As you note, there are limits to responsibility and hospitality, and those limits are exactly what points back to the infinite question of hospitality. Am I (as the IBAD) required to provide CPR, food, clothing, shelter, etc. Perhaps not, but I am respons-able to these responsibilities. This means that I am affected by these exigencies, even though I will inevitably draw lines at some point. In my book, I label the identification of these limits as "ethical programs," procedures for writing the laws of hospitality in the face of the infinite Law of hospitality (which welcomes others before I ever get to choose). 
 
But as you note, even saying that the IBAD writes these ethical programs doesn't quite work, because the ethical situation involves so many other machines (the IBAD is just one machine...or one component in the machine):
 
"Rather than using TE to identify the coordinates for producing and substituting narratives/scenes, then layering those coordinates onto other situational planes, I wonder if there is a way to map or follow the connections and see how and where the thought experiments emerge and with what they do or don’t connect."
 
Yes. Perfect. Ethical programs are both computational and linguistic, they involve humans and machines, and they emerge in specific rhetorical situations.

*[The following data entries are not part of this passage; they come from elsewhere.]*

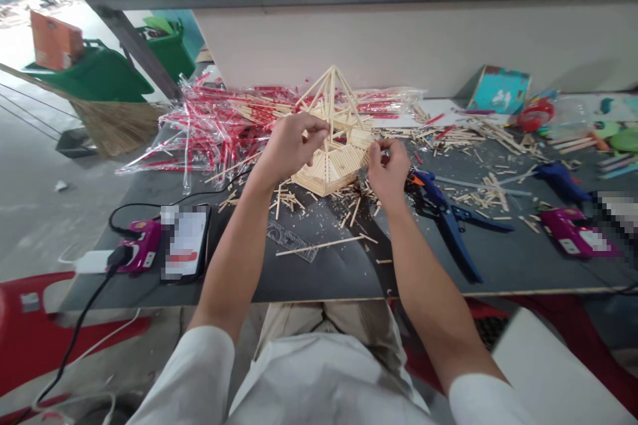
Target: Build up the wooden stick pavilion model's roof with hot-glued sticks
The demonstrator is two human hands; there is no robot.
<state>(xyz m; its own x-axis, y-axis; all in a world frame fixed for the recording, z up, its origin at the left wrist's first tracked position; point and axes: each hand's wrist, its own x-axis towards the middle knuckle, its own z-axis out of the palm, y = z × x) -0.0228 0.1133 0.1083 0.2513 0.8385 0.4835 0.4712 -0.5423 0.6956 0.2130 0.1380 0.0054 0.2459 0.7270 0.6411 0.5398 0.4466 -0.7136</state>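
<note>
A model built of thin wooden sticks [326, 182] stands on the dark table, with a wide slatted base and a pointed frame of sticks [333, 83] on top. My left hand [294, 143] reaches to its left side, thumb and forefinger pinched at an upright stick near the middle. Beside the model's right edge, my right hand [389, 169] is closed in a pinch; whatever its fingertips hold is too small to make out. Stick offcuts [289, 199] lie around the base. A clear ruler [294, 242] and a loose long stick [321, 245] lie in front.
Plastic-wrapped red and pale sticks [214, 119] are heaped behind on the left. A blue-handled cutter [451, 226] lies right of my right hand, with a blue glue gun [563, 182] beyond. A phone [185, 242] and purple power socket [144, 246] with cords sit left.
</note>
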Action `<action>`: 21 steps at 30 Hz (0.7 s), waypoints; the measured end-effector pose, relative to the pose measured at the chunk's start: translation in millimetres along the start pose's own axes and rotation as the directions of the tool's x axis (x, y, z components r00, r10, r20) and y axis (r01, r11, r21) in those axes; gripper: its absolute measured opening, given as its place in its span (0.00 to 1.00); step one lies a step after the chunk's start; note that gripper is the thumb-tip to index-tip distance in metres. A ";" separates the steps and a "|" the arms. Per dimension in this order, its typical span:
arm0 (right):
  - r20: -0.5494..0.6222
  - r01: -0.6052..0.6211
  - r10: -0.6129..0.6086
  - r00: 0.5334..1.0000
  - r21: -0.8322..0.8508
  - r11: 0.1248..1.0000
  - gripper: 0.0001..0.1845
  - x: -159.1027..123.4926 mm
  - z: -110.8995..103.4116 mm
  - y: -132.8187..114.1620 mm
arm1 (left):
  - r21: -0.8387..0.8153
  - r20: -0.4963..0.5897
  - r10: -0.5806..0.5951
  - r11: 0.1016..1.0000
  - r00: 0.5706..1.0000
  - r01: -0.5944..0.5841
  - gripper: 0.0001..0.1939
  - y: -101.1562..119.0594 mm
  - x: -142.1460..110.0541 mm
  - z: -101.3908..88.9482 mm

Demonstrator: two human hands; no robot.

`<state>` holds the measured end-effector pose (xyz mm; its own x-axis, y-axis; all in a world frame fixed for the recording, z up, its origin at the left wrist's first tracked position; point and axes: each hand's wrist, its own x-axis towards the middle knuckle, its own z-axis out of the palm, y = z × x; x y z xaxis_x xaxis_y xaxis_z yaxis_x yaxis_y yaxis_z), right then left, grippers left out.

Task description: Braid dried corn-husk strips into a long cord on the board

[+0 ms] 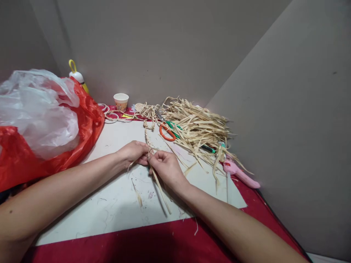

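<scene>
A braided straw cord (147, 134) runs down from the back of the white board (101, 219) to my fingers. My left hand (134, 152) pinches the cord's working end, with a thin strip poking out beneath. Close against it, my right hand (166, 168) is closed on the straw strands, and a loose straw strip (161, 190) hangs below toward the front. Exactly which strand lies in which fingers is partly hidden. Scissors with orange and green handles (168, 132) rest just beyond my right hand.
A heap of dried straw strips (200, 124) lies at the back right, near a pink glue gun (240, 173). Behind stand a paper cup (121, 102) and a white-and-yellow bottle (78, 77). Red and clear plastic bags (90, 128) bulge at left. Grey walls enclose the red-covered table.
</scene>
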<state>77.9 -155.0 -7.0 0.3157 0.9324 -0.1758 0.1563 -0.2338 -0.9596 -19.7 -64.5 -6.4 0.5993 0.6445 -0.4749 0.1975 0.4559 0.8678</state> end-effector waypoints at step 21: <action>0.246 0.052 0.037 0.969 -0.343 0.938 0.07 -10.0 -68.4 -5.9 | 0.043 0.240 -0.036 0.999 0.970 0.026 0.06 6.2 -1.5 -12.6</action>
<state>137.9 -181.8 15.4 0.0815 0.9624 -0.2593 0.4842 -0.2656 -0.8337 -29.2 -54.9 -2.2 0.7602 0.4619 -0.4569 0.2465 0.4455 0.8607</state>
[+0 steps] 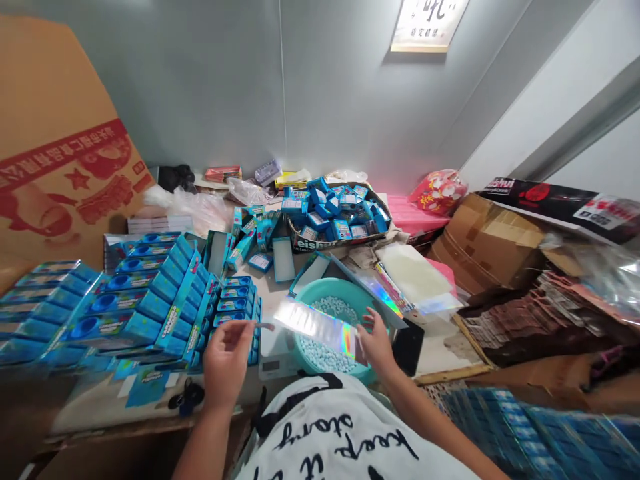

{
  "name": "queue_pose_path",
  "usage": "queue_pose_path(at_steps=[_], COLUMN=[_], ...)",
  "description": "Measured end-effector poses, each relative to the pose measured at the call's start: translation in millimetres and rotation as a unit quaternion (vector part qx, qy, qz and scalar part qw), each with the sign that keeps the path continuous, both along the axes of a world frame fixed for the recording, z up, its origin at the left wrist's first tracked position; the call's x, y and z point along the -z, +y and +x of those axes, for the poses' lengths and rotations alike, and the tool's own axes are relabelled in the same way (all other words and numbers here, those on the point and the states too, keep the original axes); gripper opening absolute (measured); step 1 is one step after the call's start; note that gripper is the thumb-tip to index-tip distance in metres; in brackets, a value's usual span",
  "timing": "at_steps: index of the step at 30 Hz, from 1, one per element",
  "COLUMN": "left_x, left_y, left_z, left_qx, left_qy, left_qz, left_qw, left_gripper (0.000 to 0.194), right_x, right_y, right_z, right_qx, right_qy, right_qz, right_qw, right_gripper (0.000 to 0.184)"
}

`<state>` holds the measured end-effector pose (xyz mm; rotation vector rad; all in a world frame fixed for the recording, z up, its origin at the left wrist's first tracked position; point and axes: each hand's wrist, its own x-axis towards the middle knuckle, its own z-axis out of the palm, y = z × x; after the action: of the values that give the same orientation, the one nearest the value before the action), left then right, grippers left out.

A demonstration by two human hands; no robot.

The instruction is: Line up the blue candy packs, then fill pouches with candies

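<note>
My right hand (pixel 376 341) grips the lower right end of a shiny holographic pouch (pixel 315 325). The pouch lies slantwise above a turquoise basin (pixel 301 361) of small pale blue pellets (pixel 325 355). My left hand (pixel 227 359) is closed in a pinch left of the basin, apart from the pouch. A thin, narrow strip (pixel 265 326) sticks out from its fingertips; its kind cannot be made out. Between that hand and the basin sits a white scale (pixel 273 355) with a small display.
Rows of blue boxes (pixel 150 303) stand at left. Behind, a carton holds small blue packs (pixel 343 230). Right of the basin lie holographic sheets (pixel 383 293), white sheets (pixel 415 277) and a black object (pixel 409 347). Cardboard boxes (pixel 487 237) fill the right side; scissors (pixel 187 398) lie near the front edge.
</note>
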<state>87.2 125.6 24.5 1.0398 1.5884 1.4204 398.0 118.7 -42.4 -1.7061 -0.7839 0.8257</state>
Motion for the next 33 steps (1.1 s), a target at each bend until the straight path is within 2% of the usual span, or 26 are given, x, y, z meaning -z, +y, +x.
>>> queue_pose_path(at_steps=[2,4,6,8,11,14,15,19,22,26,29,33], left_x=[5.1,9.8,13.7,17.0,22.7,30.6,33.4,40.4,39.9,40.3,45.8,53.8], left_y=[14.7,25.5,31.5,34.2,36.6,40.7,42.4,47.2,48.5,51.0,54.0,54.8], left_z=[-15.3,-27.2,-34.7,-38.6,-40.9,-42.9,-44.0,-50.8,-57.2,-64.8,-68.3,-69.8], left_qx=[-0.043,-0.050,-0.042,-0.032,-0.026,-0.028,-0.029,-0.030,-0.038,-0.030,-0.004,0.014], left_qy=[-0.019,-0.028,-0.026,-0.022,-0.012,0.008,0.018,0.088,0.195,0.322,0.369,0.400], left_qz=[-0.011,-0.020,-0.033,-0.045,-0.052,-0.063,-0.068,-0.086,-0.095,-0.072,-0.041,-0.016], left_qw=[0.999,0.998,0.998,0.998,0.998,0.998,0.997,0.992,0.976,0.943,0.928,0.916], left_gripper=[0.039,0.044,0.049,0.052,0.051,0.047,0.046,0.047,0.044,0.032,0.032,0.031], right_x=[-4.9,-16.0,-29.4,-39.4,-39.5,-24.2,-17.7,3.6,10.9,16.2,21.8,28.2], right_y=[1.9,9.4,23.2,42.5,72.7,91.6,94.4,95.8,96.1,96.7,94.2,91.0], right_z=[-12.4,-41.0,-81.2,-124.3,-177.2,-207.0,-212.6,-223.8,-228.8,-234.3,-235.9,-236.0], right_qx=[-0.055,-0.186,-0.340,-0.432,-0.441,-0.443,-0.444,-0.421,-0.394,-0.376,-0.390,-0.403], right_qy=[-0.128,-0.229,-0.233,-0.184,-0.081,0.032,0.060,0.102,0.104,0.107,0.090,0.076], right_qz=[0.056,0.129,0.165,0.140,0.092,0.045,0.034,0.024,0.028,0.060,0.100,0.118], right_qw=[0.989,0.947,0.896,0.872,0.889,0.895,0.894,0.901,0.913,0.918,0.911,0.904], right_gripper=[0.046,0.037,0.034,0.039,0.053,0.034,0.035,0.035,0.030,0.061,0.061,0.057])
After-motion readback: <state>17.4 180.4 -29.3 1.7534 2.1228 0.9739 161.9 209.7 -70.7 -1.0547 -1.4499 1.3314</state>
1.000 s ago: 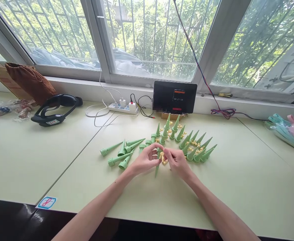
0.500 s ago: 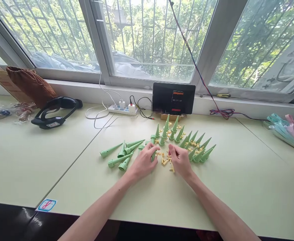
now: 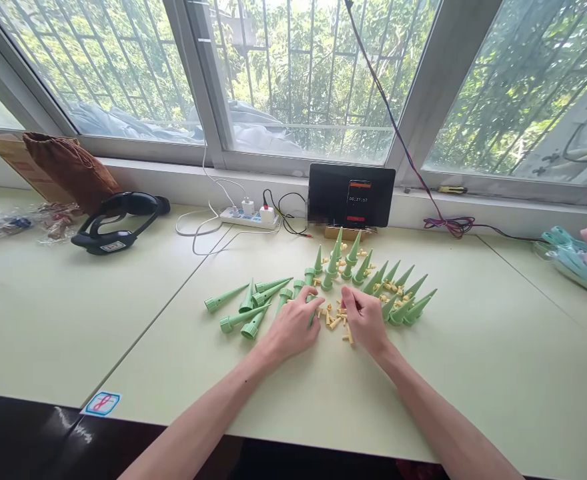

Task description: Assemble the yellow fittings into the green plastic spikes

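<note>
My left hand (image 3: 295,325) curls round a green plastic plant-watering spike (image 3: 310,301), of which only a small part shows between the fingers. Beside it, my right hand (image 3: 366,317) is closed with the thumb pressed on the forefinger; what it pinches is hidden. Between and below the hands lie several small yellow T-shaped valve pieces (image 3: 332,321). Green spikes (image 3: 246,317) lie in a loose heap to the left of my left hand. Several more spikes (image 3: 404,308) stand point up, right of and beyond my right hand, with yellow pieces among them.
A tablet showing a timer (image 3: 351,197) stands behind the spikes. Further left are a power strip (image 3: 250,217) with cables, a black headset (image 3: 118,223) and a brown pouch (image 3: 71,170). Bagged teal and pink items (image 3: 576,257) lie at the right edge.
The view has shifted slightly. My left hand has turned a little and its fingers cover more of the spike. My right hand stays closed in nearly the same place.
</note>
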Tool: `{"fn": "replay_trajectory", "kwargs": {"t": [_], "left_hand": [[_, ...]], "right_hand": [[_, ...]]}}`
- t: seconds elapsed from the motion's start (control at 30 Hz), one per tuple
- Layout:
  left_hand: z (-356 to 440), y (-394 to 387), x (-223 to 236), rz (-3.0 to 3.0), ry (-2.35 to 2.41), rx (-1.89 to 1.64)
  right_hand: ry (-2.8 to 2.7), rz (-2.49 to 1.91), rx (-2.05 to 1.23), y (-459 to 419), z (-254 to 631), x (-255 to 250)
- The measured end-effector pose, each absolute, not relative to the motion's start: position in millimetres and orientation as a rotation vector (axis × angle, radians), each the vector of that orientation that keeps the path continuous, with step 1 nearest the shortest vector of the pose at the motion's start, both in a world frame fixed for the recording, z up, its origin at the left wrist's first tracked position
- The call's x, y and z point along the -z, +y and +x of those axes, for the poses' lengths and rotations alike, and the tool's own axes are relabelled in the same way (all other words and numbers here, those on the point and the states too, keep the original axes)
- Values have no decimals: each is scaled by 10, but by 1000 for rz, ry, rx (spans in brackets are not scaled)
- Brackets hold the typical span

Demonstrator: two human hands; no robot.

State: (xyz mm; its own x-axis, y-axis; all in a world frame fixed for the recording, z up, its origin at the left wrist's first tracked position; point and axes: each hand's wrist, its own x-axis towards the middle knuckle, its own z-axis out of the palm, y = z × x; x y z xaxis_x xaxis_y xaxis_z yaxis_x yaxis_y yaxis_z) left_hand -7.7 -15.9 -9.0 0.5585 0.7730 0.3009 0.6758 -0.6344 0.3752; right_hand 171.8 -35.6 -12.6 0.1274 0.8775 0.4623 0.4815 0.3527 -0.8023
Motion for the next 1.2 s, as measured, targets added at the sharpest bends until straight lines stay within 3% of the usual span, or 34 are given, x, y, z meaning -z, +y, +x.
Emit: {"fn": "replay_trajectory", "kwargs": {"t": [0.37,0.6,0.77,0.93,1.2], "left_hand": [[-47,-114,139,2414,1222,-1151],[-62,-102,243,2723,1053,-1301],[-212,69,-68,2634,1405,-1203],[-615,401,-420,2315,1878,-663],[-1127,471,-386,2071,2119,-344]], "right_hand": [[-1419,-1287,-563,-376,1691,121],[-1607,-1273,-465,-342,1650,221],[-1623,-1276,-381,-298,1608,294],[-1633,-1236,-416,-295,1575,281],[-1710,-1201,-439,-321,1532,265]]}}
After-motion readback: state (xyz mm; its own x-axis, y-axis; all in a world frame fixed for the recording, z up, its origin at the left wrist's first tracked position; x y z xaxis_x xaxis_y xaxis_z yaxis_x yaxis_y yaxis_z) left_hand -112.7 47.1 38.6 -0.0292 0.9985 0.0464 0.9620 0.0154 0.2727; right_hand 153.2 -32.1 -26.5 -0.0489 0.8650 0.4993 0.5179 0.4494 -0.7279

This means mapping the specific actors and networks without falling back on any easily identifiable, generalizable program.
 

 

All of this suggests to me that Autonomous Vehicles will never really exist as "autonomous," because there will always be a massive assemblage of people, objects, machines, etc at the scenes of ethical decision. The dream that AV will solve all of these problems is perhaps associated with the dream of a perfectly theorizable ethical program, one that solves all of the problems ahead of time. Such a dream sees ethics as arhetorical, and I think it is bound to fail.